In general, I just want to make better, more fun, less sucky CRPGs.
SED: Amen.
KR:
I want to make small, iterative improvements in quality. I want to
remove as many of the tired, clattering conventions of hardcore CRPGs
as possible to streamline the experience back towards the lighter pace
and charm of my early experiences of CRPGs… like Baldur’s Gate.
SED: Rock.
I
want better dialog writing, recording, and performance. I want more,
smarter, experienced, perversely clever narrative designers slaving
away on game settings, themes, plots, and characters. I want a better
collaboration between narrative and visual storytelling. I want a
lighter touch in the presentation of quests, so the player feels more
like a quest was his OWN idea, rather than a task assigned by a quest
giver. Just more of the Same Old Crap™, but better, with more time,
and with more ruthless review and testing so we can throw away most of
the early draft content and polish the rest.
SED: A common
complaint about single-player CRPGs is the time involved completing a
full character arc, or campaign, sometimes it requires 60 hours or more
of gameplay. Do you think something that might assist in the effort of
bettering the “Same Old Crap™” is scoping CRPG products to be shorter
play experiences?
KR: Sure. A story should only be
as long as it has to be… no longer and no shorter. Because the
initial joys of ‘paper-and-pencil’ RPGs were their never-ending
sagas… the continuing night-after-night sessions of heroic epics…

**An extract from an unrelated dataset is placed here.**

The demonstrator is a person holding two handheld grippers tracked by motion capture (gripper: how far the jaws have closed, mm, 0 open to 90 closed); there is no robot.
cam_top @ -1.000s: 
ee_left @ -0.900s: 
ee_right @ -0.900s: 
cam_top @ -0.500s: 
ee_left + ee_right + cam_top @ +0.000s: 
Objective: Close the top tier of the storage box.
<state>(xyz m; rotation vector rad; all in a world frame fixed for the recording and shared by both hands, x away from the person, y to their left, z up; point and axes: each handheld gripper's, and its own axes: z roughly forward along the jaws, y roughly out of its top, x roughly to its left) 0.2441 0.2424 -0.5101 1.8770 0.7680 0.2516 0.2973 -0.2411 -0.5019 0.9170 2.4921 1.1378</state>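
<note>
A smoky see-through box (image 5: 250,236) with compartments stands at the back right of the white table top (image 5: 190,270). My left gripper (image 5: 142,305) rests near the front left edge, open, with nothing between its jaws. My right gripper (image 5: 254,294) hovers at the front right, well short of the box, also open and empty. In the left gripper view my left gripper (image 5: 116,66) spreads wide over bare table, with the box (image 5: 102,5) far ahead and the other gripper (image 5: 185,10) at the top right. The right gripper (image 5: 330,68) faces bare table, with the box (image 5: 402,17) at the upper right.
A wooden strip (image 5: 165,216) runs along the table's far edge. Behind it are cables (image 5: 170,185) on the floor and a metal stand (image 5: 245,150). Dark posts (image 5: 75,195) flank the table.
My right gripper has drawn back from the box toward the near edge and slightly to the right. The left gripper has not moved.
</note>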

users may have come to expect epic adventures as a necessary convention
of a CRPG product.
But many players avoid the main quest in
MORROWIND and OBLIVION, choosing instead to wander off on freeform,
side quest, or faction quest adventuring. I think those players are
self-selecting for shorter, more episodic narratives. So vast
narratives like the CRPGs I design can serve both audiences… a main
quest for the epic heroic fans, and boatloads of other narrative
content for fans who prefer the episodic economy and pacing experienced
in a TV series or comic series.
SED: Ken, thank you very much for your time and thorough responses to my queries. I hope to do it again sometime soon.
Ken
has shared some great thoughts here; in his words one can tell beyond
his work, he spends a serious amount of time in contemplation of
interactivity, game design, and drama. I know I have learned, and I
hope you can say the same. For The Narrative Design Exploratorium™ I’m Stephen Erin Dinehart.